Thursday, 5 January 2012

En 2012, les Restos ne désemplissent pas

Leur 27ème campagne entamée, les Restos du cœur sont plus sollicités que jamais. Situé dans le 19e arrondissement de Paris, le site de la porte de la Villette opère quotidiennement pour distribuer nourriture et réconfort aux plus démunis, dont le nombre ne cesse d’augmenter. Une soixantaine de bénévoles mettent ainsi du cœur à l’ouvrage au milieu de la grisaille parisienne. 


Une petite foule est rassemblée ce mercredi 4 janvier devant les préfabriqués du centre de distribution des Restos du cœur de la Porte de la Villette, à Paris. Impossible de distinguer cet établissement situé à quelques pas du périphérique, à moins d'emprunter l'allée jonchée de verres en plastique et autres déchets qui y conduit. Comme beaucoup, Mehdi, Tunisien âgé de 27 ans et sans travail depuis trois mois, profite d'un café offert dans le local exigu jouxtant le réfectoire. Ils sont une dizaine à s'y réfugier, « pour passer le temps et ne pas être seul ». Une grand-mère et son petit-fils y patientent, en attendant de pouvoir solliciter les « restos ». Une aide bienvenue pour cette sexagénaire dotée d’une maigre retraite. « C'est difficile d'en parler », avoue-t-elle. A l'extérieur, la file d'attente stagne. Depuis une heure, nombre de femmes accompagnées de leur enfant espèrent obtenir le fameux colis avec lequel elles rempliront leur cabas. Lait, beurre, café, steak hachés, conserves et produits d'hygiène leurs seront distribués en fonction des difficultés financières de chacune.

De plus en plus de femmes ont besoin d'aide

"Cette année j'ai vraiment ressenti l'augmentation du nombre de femmes seules dans le besoin.

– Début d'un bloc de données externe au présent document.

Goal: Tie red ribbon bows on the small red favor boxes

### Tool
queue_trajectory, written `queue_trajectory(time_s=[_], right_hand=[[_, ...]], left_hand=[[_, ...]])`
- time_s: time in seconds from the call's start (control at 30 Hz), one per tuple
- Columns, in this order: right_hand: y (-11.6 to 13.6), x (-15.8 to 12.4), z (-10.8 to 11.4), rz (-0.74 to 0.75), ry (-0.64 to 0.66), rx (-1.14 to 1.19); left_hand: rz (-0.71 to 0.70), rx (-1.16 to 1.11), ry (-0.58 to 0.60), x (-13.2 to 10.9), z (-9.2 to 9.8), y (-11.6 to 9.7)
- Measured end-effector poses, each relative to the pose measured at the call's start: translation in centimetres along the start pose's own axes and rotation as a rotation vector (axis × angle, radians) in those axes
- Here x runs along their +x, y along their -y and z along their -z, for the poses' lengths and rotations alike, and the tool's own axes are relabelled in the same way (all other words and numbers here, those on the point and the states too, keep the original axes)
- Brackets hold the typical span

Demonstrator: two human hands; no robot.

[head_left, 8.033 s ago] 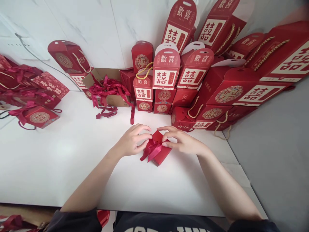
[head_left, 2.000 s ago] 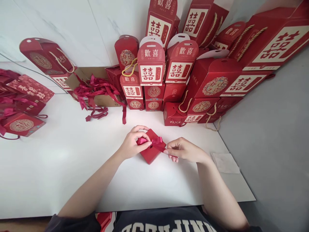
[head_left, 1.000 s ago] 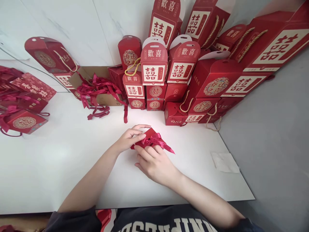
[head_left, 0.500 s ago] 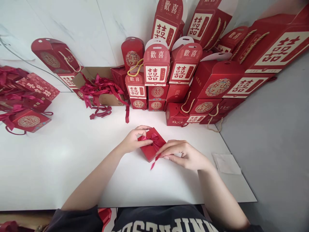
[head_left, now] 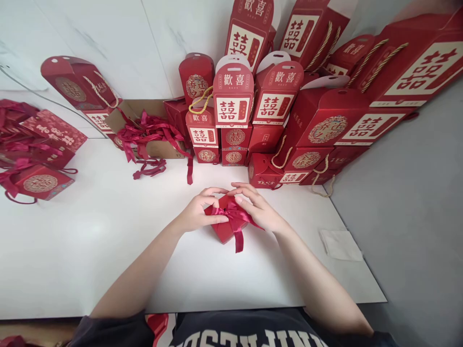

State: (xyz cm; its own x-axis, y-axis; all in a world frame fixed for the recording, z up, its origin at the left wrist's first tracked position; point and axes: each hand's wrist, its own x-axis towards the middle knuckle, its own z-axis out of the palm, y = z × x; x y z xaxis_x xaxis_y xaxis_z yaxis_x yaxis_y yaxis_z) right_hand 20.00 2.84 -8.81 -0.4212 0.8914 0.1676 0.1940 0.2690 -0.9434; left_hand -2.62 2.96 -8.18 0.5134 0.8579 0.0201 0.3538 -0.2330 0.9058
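A small red gift box [head_left: 223, 233] sits on the white table in front of me, with a glossy crimson ribbon [head_left: 237, 224] tied in a bow on top. My left hand [head_left: 198, 210] grips the box's left side, its thumb across the top by the knot and its fingers curled over the far edge. From the right, my right hand [head_left: 259, 206] has thumb and fingers closed round the upper right of the bow. One ribbon tail hangs over the box's front and another pokes out under my right palm. My fingers partly hide the bow's loops.
Behind the box, stacked red gift boxes [head_left: 233, 111] line the wall. A cardboard box [head_left: 159, 152] full of ribbons stands left of them, with loose ribbon [head_left: 150, 168] before it. Ribboned boxes [head_left: 39, 182] lie far left. White paper [head_left: 340, 244] rests at right.
My right hand has let go of the ribbon tail at the box's front right and moved up and back onto the bow. The tail now hangs wider over the front. My left hand stays put.
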Motion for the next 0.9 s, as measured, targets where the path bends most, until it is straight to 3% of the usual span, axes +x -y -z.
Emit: queue_trajectory(time_s=[0.13, 0.37, 0.53, 0.9], right_hand=[[-0.3, 0.8, -1.0, -0.032, 0.062, 0.083], [-0.5, 0.7, -0.1, -0.064, 0.157, 0.274], [-1.4, 0.4, 0.0, -0.050, 0.134, 0.374], [-2.0, 0.0, -0.1, -0.053, 0.084, 0.359]], left_hand=[[-0.010, 0.027, -0.006, 0.0, 0.0, -0.1], [-0.046, 0.013, 0.002, 0.0, 0.1, -0.3], [-0.019, 0.008, 0.050, -0.1, 0.4, -0.4], [0.042, -0.075, 0.089, 0.0, 0.9, 0.3]])
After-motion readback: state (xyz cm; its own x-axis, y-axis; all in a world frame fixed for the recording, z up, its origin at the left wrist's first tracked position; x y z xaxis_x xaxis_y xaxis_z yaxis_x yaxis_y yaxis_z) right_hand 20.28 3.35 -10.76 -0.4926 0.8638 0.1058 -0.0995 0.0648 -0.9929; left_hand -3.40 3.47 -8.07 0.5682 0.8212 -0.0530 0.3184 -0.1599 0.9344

Elles travaillent souvent à mi-temps ou touchent le RSA et viennent de plus en plus chez nous", déplore Raymonde Fernandez, 69 ans, responsable du centre de la porte de la Villette. Bénévole aux restos depuis 16 ans, elle regrette la longue vie de cette association, reflet d'une misère qui n'est pas "près de s'éteindre". Mais elle se réjouit de pouvoir apporter son soutien. "Je n'ai aucun mérite, ça me plait d'œuvrer ici", estime-t-elle avec un sourire bienveillant qui ne la quitte presque jamais. Les bénévoles frappent régulièrement à sa porte, pour savoir « où sont les clés des locaux » ou si « la coiffeuse viendra demain ». « Oui, de bonne heure. Elles seront deux et s’occuperont de quatre hommes chacune ».

Raymonde aime souligner que les restos, « ce ne sont pas que des repas : coiffure, activités culturelles, soutien aux mères d'enfants en bas âge à travers les restos bébés, chantiers de réinsertion » comptent parmi les nombreux dispositifs mis en place pour venir en aide aux plus démunis. Et ces derniers sont de plus en plus nombreux. En 2011, le centre de la porte de la Villette recensait près de 1800 familles inscrites en fin de campagne, un chiffre qui s'élève déjà à 1300 en ce début d'année. « Heureusement que les Français sont très généreux et que le programme d'aide européen(PEAD) a été sauvé » affirme Raymonde, ravie du succès de l'appel d’Olivier Berthe, le président des Restos du cœur.

"Beaucoup de moments touchants"

Ce 4 janvier, 350 repas chauds ont été servis dans la cantine où trône toujours un modeste sapin de noël. Des ballons accrochés au plafond viennent égayer les lieux, tout comme les rires des bénévoles. Certains sont eux-mêmes dans le besoin, mais viennent « donner un coup de main, pour se sentir utile et se fixer des horaires ». Fred, plongeur guadeloupéen au service des Restos depuis deux ans, taquine Elodie : « Mais qu'est-ce que tu fais ici ? Tu es journaliste? » . A peine majeure, la jeune fille fait partie des 18 personnes sélectionnées par l'aumônerie œcuménique des écoles du Jura, un organisme religieux basé en Suisse, pour apporter son aide aux Restos du cœur, du 2 au 6 janvier. "C'est une expérience vraiment enrichissante, pleine d'émotions. Ça peut paraître naïf mais c'est super de recevoir tant de sourires. On passe beaucoup de moments touchants. Par exemple, l'un des bénévoles n'arrête pas de demander aux bénéficiaires comment on dit 'bonne année' dans leur langue. Ça leur fait plaisir." Nul doute que ces vœux sincères sont bien reçus, quand ils sont alliés au geste.